Sunday, interior ministers from EU member states, EU Commissioner for Migration and Home Affairs Dimitris Avramopoulos, U.S. Attorney General Eric H. Holder Jr., U.S. Deputy Secretary of Homeland Security Alejandro Mayorkas, the minister of Public Safety of Canada Steven Blaney and European Counter-Terrorism Coordinator Gilles de Kerchove all met in Paris.
Their mission was to come up with a response to the Paris terror attacks.
“We reaffirm our unfailing attachment to the freedom of expression, to human rights, to pluralism, to democracy, to tolerance and to the rule of law: They are the foundation of our democracies and are at the heart of the European Union.”

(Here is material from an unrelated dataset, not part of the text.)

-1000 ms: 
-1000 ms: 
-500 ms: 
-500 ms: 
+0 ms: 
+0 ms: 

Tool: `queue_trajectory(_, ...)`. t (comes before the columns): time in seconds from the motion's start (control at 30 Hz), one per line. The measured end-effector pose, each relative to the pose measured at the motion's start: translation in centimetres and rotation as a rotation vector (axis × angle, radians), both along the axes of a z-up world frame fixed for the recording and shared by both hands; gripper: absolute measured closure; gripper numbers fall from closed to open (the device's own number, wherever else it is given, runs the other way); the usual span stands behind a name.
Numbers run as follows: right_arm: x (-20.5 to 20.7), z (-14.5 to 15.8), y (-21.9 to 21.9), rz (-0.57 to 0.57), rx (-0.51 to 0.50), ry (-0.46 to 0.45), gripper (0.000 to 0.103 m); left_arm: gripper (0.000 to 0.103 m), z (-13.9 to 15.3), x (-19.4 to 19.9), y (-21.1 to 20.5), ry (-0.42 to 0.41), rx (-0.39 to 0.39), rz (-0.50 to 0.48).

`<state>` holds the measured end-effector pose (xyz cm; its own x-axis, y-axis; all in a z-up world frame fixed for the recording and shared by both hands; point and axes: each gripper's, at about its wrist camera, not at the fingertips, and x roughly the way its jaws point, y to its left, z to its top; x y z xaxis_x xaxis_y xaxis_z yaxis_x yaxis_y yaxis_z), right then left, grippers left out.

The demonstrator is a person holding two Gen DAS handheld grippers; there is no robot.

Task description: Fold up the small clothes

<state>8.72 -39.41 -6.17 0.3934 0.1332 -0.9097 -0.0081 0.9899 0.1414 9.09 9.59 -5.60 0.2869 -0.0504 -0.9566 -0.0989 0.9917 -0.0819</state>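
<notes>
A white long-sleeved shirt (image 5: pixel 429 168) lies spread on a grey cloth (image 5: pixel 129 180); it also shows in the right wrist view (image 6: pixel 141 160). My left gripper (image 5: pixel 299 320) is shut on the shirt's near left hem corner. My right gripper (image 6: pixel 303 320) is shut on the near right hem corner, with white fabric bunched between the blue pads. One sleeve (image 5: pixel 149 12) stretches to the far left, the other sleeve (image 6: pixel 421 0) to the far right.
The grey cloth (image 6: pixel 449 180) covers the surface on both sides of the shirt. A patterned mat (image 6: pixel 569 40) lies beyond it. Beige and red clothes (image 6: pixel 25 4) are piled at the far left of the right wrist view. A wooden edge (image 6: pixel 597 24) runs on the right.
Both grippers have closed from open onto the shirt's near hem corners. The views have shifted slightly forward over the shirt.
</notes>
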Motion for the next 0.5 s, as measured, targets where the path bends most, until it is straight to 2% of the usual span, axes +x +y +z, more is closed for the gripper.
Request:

“We are concerned at the increasingly frequent use of the Internet to fuel hatred and violence and signal our determination to ensure that the Internet is not abused to this end, while safeguarding that it remains, in scrupulous observance of fundamental freedoms, a forum for free expression, in full respect of the law. With this in mind, the partnership of the major Internet providers is essential to create the conditions of a swift reporting of material that aims to incite hatred and terror and the condition of its removing, where appropriate/possible.”
Somehow, all the reassurances about fundamental rights–in this context–makes me a bit uneasy. From working in the European Parliament, I have learned that when something is wrapped up in this kind of language you should be on your guard.

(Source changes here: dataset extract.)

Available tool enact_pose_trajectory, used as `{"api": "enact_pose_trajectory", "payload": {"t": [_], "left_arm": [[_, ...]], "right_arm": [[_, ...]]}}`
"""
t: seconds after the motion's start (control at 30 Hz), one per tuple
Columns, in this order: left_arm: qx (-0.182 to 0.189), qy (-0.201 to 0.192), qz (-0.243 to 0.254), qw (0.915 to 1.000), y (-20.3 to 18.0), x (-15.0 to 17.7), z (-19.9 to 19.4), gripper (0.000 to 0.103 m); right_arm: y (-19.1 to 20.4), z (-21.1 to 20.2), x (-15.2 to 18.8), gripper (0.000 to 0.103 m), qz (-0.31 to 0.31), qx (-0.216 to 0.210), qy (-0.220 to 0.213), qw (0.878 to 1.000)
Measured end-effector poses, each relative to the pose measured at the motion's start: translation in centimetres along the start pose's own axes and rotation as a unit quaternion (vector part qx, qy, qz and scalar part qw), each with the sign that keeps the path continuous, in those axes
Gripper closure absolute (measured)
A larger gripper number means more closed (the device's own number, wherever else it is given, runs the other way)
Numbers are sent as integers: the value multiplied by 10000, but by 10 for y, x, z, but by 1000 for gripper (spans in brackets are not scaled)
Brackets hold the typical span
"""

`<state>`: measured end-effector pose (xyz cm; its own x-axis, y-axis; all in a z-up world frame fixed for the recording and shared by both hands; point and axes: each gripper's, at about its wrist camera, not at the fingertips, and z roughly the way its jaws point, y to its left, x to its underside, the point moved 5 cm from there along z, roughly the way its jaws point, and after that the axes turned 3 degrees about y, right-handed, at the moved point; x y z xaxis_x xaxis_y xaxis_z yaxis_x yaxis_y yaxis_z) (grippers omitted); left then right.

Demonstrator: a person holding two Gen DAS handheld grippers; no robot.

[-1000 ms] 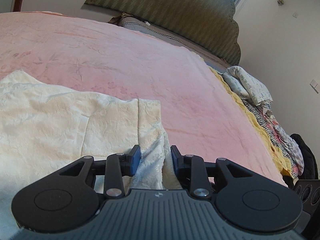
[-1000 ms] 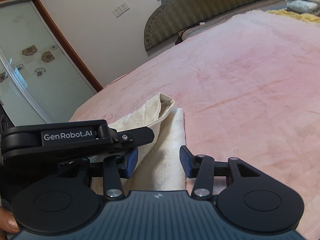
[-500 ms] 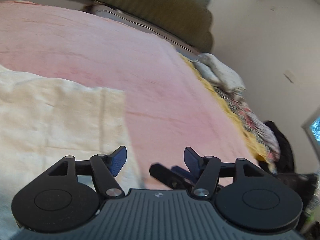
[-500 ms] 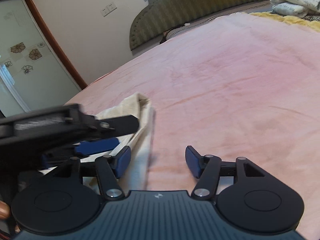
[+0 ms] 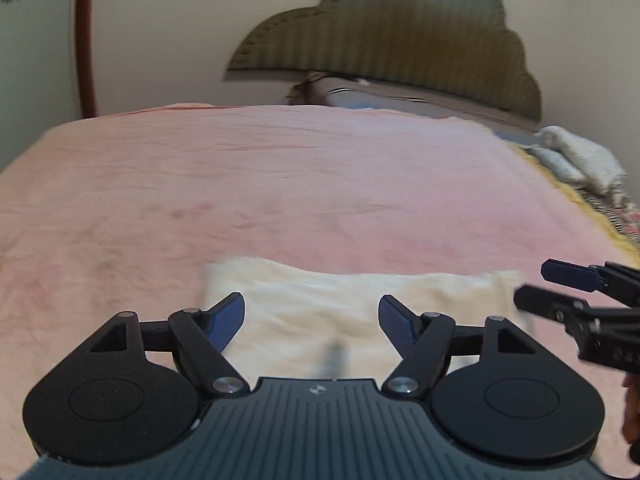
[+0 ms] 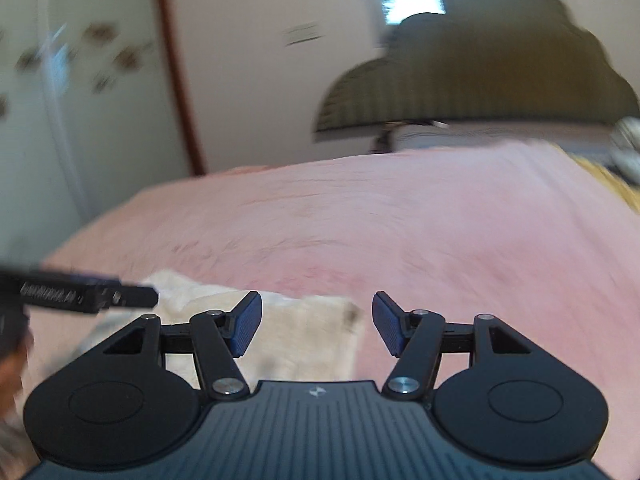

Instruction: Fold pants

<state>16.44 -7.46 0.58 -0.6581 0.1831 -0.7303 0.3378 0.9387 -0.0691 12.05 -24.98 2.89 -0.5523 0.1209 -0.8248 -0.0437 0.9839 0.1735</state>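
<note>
- The pants (image 5: 352,312) are cream cloth with a faint raised pattern, folded into a flat, roughly oblong stack on the bed (image 5: 280,184), near its front edge.
- The bed is covered by a soft pink blanket with shallow creases and a few darker blotches.
- The left tongs (image 5: 311,314) hang above the folded pants, their two blue ribbed pads wide apart. The jaws have just been opening, and only air lies between them; the cloth is beneath, not pinched.
- The right tongs (image 6: 317,322) hover over the right end of the stack. Their blue pads also stand apart, with nothing gripped; one pad is over the cloth, the other over the pink blanket.
- Each tool has a black body with two round discs and a ribbed grey plate, cut off by the bottom of its view.
- In the left view the right tool pokes in from the right edge, mostly cut off; a sliver of a hand (image 5: 632,420) shows below it.
- A scalloped, olive, ribbed headboard (image 5: 384,52) stands behind the bed.
- Folded pale bedding (image 5: 576,160) lies at the bed's far right, partly out of frame.
- The right view is smeared with motion blur, so a dark mark on the cloth there cannot be made out.
</note>
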Motion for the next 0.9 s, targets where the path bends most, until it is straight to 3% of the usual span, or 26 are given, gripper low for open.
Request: {"api": "enact_pose_trajectory", "payload": {"t": [0.13,0.27,0.43,0.53,0.63,0.73,0.77,0.87,0.9], "left_arm": [[-200,116,9,9997,29,-14,23,27],[-277,565,153,9979,34,-2,64,22],[-192,421,-306,9985,45,3,47,24],[-58,262,-228,9994,36,14,16,23],[146,267,69,9995,24,34,-10,22],[170,387,286,9987,17,63,-24,21],[121,461,395,9981,18,75,-22,19],[59,361,506,9980,20,96,-16,14],[66,365,421,9984,22,95,-17,14]], "right_arm": [[37,46,-10,43,-737,-567,602,9938],[28,78,8,44,-1132,-138,1281,9852],[13,50,14,44,-886,126,1170,9891],[32,21,15,43,-805,-422,930,9915],[56,6,35,44,-1148,-764,1154,9837],[54,6,60,44,-1381,-507,1476,9780],[49,3,61,44,-1234,-517,1473,9800],[39,-6,53,41,-1142,16,1356,9842],[42,-10,51,42,-1044,-122,1261,9864]]}}
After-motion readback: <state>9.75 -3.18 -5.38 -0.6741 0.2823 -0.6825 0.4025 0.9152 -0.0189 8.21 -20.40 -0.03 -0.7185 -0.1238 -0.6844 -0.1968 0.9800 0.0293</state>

What it all boils down to is to involve Internet service providers more in removing jihadist sites. It seems.
It’s unclear in what way this changes anything from today. If a site is illegal, normally it will be removed. Is the idea to cut out the judicial process from the operation? Or what?
Some of the wordings shows similarities to what has been discussed when it comes to copyright infringements. And in that setting, the purpose has been to make ISPs responsible for policing the net.

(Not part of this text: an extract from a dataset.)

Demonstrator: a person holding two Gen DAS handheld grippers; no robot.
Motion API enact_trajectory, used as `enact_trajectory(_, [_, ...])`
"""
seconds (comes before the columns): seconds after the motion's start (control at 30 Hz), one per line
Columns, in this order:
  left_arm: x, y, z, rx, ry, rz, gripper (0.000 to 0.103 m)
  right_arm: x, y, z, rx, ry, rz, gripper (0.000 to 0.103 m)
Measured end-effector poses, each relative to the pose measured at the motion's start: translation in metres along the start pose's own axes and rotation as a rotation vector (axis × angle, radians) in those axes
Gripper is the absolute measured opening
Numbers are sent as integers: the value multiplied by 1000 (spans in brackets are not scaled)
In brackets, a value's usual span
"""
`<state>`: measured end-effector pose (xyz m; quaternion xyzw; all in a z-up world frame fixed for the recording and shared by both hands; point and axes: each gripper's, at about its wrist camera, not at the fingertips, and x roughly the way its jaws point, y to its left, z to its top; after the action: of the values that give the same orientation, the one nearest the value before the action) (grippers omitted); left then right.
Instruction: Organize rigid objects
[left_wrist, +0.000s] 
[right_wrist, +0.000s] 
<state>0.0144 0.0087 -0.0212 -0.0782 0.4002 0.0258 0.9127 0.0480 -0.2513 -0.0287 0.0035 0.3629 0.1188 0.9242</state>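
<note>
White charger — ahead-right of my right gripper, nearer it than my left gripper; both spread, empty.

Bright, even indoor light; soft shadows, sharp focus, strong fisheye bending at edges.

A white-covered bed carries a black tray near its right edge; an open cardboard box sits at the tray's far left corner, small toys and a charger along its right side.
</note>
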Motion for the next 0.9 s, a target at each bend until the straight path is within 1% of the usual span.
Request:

So, are they trying to make ISPs responsible for tracking down and censoring jihadist sites?
We don’t know. Yet.
The EU officials will continue their talks at the “informal” Justice and Home Affairs Council (JHA) in Riga on January 29. And it will be on the agenda at the next EU summit. Then, in February all the people from the Paris meeting will come together again, in the U.S..
Be vigilant. Before you know it ISPs might find themselves between a rock and a hard place. In the front line of the War on Terror.